The answer is to be all of the data below, reproduced exactly.

☆ ☆ ☆ ☆ ☆

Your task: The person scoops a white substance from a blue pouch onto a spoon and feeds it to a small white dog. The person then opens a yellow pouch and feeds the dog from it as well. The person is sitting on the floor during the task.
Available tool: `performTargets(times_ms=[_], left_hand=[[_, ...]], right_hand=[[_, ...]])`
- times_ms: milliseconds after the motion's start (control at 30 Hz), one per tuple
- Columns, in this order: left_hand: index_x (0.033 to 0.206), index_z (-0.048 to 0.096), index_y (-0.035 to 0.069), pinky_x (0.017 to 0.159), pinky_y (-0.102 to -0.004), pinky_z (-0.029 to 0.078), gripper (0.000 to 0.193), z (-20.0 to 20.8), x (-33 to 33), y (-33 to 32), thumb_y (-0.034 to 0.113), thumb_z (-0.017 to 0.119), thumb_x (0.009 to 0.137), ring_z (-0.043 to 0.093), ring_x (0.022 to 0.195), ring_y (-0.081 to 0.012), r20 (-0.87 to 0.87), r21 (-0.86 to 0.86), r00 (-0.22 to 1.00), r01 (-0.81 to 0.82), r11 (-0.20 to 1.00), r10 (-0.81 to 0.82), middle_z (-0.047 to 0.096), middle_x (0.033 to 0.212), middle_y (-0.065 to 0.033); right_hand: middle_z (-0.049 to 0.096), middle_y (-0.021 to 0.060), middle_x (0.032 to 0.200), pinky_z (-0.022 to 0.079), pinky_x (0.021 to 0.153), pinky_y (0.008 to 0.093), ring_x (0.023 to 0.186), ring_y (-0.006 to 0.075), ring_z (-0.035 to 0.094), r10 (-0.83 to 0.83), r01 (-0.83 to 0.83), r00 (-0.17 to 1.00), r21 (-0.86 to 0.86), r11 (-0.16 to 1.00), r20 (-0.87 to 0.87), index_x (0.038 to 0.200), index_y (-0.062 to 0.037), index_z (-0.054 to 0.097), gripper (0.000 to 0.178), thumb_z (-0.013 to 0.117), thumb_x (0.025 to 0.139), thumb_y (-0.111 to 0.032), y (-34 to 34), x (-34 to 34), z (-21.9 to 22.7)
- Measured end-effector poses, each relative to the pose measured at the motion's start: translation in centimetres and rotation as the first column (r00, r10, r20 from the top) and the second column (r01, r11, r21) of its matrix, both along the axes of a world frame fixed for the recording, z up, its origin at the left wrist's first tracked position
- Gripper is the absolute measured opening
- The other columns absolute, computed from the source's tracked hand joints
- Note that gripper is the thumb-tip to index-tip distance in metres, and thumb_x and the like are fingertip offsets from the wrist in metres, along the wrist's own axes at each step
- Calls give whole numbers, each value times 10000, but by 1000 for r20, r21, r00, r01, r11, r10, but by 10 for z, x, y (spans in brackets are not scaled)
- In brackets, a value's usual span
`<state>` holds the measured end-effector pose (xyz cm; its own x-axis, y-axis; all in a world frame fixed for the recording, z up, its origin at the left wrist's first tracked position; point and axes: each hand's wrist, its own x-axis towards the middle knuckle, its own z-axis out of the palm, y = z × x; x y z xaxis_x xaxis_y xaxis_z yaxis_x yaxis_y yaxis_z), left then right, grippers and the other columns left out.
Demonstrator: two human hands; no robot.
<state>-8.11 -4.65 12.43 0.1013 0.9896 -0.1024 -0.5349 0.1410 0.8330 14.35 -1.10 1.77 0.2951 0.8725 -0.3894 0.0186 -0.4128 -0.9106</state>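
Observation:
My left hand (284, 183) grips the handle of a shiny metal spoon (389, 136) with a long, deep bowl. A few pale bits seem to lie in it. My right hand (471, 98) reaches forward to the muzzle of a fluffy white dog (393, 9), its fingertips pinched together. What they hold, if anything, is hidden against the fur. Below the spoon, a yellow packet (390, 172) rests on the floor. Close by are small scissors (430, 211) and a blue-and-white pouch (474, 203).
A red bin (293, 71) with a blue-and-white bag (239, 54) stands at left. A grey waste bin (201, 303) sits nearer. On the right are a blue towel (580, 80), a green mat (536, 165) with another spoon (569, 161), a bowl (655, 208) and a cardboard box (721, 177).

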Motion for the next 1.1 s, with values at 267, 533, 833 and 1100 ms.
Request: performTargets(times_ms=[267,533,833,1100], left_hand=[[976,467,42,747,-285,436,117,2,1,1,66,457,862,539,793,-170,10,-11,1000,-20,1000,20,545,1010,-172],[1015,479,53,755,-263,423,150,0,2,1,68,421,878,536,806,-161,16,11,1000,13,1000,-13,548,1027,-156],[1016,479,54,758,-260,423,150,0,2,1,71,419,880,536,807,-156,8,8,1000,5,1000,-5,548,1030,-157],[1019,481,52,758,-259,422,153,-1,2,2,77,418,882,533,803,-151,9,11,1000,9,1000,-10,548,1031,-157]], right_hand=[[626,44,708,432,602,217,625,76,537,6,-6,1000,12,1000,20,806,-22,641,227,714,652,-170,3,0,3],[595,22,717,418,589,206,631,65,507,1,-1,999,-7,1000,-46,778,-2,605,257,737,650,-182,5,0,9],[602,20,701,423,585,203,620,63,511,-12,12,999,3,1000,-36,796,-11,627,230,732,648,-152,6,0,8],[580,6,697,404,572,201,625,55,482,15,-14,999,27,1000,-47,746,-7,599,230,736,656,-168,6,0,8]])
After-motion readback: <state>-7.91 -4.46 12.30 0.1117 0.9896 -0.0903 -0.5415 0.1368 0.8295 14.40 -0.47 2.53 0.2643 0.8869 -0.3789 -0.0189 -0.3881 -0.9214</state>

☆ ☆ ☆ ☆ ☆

_WRITTEN RESPONSE_
Your task: The person scoops a white substance from a blue pouch onto a spoon and feeds it to a small white dog. The person then opens a yellow pouch and feeds the dog from it as well. The person is sitting on the floor during the task.
Available tool: `performTargets(times_ms=[_], left_hand=[[_, ...]], right_hand=[[_, ...]])`
- times_ms: milliseconds after the motion's start (control at 30 Hz), one per tuple
- Columns, in this order: left_hand: index_x (0.033 to 0.206), index_z (-0.048 to 0.096), index_y (-0.035 to 0.069), pinky_x (0.017 to 0.159), pinky_y (-0.102 to -0.004), pinky_z (-0.029 to 0.078), gripper (0.000 to 0.193), z (-20.0 to 20.8), x (-33 to 33), y (-33 to 32), thumb_y (-0.034 to 0.113), thumb_z (-0.017 to 0.119), thumb_x (0.009 to 0.137), ring_z (-0.043 to 0.093), ring_x (0.022 to 0.195), ring_y (-0.081 to 0.012), r20 (-0.87 to 0.87), r21 (-0.86 to 0.86), r00 (-0.22 to 1.00), r01 (-0.81 to 0.82), r11 (-0.20 to 1.00), r10 (-0.81 to 0.82), middle_z (-0.047 to 0.096), middle_x (0.033 to 0.212), middle_y (-0.065 to 0.033); right_hand: middle_z (-0.049 to 0.096), middle_y (-0.021 to 0.060), middle_x (0.032 to 0.200), pinky_z (-0.022 to 0.079), pinky_x (0.021 to 0.153), pinky_y (0.008 to 0.093), ring_x (0.023 to 0.186), ring_y (-0.006 to 0.075), ring_z (-0.035 to 0.094), r10 (-0.83 to 0.83), r01 (-0.83 to 0.83), r00 (-0.17 to 1.00), r21 (-0.86 to 0.86), r11 (-0.16 to 1.00), r20 (-0.87 to 0.87), index_x (0.038 to 0.200), index_y (-0.062 to 0.037), index_z (-0.054 to 0.097), gripper (0.000 to 0.178), thumb_z (-0.013 to 0.117), thumb_x (0.025 to 0.139), thumb_y (-0.111 to 0.032), y (-34 to 34), x (-34 to 34), z (-21.9 to 22.7)
- Measured end-effector poses, each relative to the pose measured at the motion's start: translation in centimetres and rotation as the first column (r00, r10, r20 from the top) and the second column (r01, r11, r21) of its matrix, both along the axes of a world frame fixed for the recording, z up, its origin at the left wrist's first tracked position
- Gripper is the absolute measured opening
- The other columns absolute, computed from the source's tracked hand joints
- Note that gripper is the thumb-tip to index-tip distance in metres, and thumb_x and the like are fingertip offsets from the wrist in metres, along the wrist's own axes at each step
- Calls give whole numbers, each value times 10000, but by 1000 for r20, r21, r00, r01, r11, r10, but by 10 for z, x, y (spans in brackets are not scaled)
- In brackets, a value's usual span
`<state>` holds the measured end-effector pose (xyz cm; its own x-axis, y-axis; all in a world frame fixed for the recording, z up, its origin at the left wrist's first tracked position; point and axes: each hand's wrist, its own x-axis towards the middle knuckle, its own z-axis out of the palm, y = z × x; x y z xaxis_x xaxis_y xaxis_z yaxis_x yaxis_y yaxis_z), left then right, grippers and the other columns left out.
Demonstrator: two human hands; no robot.
<state>-8.11 -4.65 12.43 0.1013 0.9896 -0.1024 -0.5349 0.1410 0.8330 14.35 -1.10 1.77 0.2951 0.8725 -0.3894 0.0186 -0.4128 -0.9106</state>
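Observation:
My left hand (284, 183) grips the handle of a shiny metal spoon (389, 136) with a long, deep bowl. A few pale bits seem to lie in it. My right hand (471, 98) reaches forward to the muzzle of a fluffy white dog (393, 9), its fingertips pinched together. What they hold, if anything, is hidden against the fur. Below the spoon, a yellow packet (390, 172) rests on the floor. Close by are small scissors (430, 211) and a blue-and-white pouch (474, 203).
A red bin (293, 71) with a blue-and-white bag (239, 54) stands at left. A grey waste bin (201, 303) sits nearer. On the right are a blue towel (580, 80), a green mat (536, 165) with another spoon (569, 161), a bowl (655, 208) and a cardboard box (721, 177).
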
Motion for the next 1.1 s, with values at 267, 533, 833 and 1100 ms.
Request: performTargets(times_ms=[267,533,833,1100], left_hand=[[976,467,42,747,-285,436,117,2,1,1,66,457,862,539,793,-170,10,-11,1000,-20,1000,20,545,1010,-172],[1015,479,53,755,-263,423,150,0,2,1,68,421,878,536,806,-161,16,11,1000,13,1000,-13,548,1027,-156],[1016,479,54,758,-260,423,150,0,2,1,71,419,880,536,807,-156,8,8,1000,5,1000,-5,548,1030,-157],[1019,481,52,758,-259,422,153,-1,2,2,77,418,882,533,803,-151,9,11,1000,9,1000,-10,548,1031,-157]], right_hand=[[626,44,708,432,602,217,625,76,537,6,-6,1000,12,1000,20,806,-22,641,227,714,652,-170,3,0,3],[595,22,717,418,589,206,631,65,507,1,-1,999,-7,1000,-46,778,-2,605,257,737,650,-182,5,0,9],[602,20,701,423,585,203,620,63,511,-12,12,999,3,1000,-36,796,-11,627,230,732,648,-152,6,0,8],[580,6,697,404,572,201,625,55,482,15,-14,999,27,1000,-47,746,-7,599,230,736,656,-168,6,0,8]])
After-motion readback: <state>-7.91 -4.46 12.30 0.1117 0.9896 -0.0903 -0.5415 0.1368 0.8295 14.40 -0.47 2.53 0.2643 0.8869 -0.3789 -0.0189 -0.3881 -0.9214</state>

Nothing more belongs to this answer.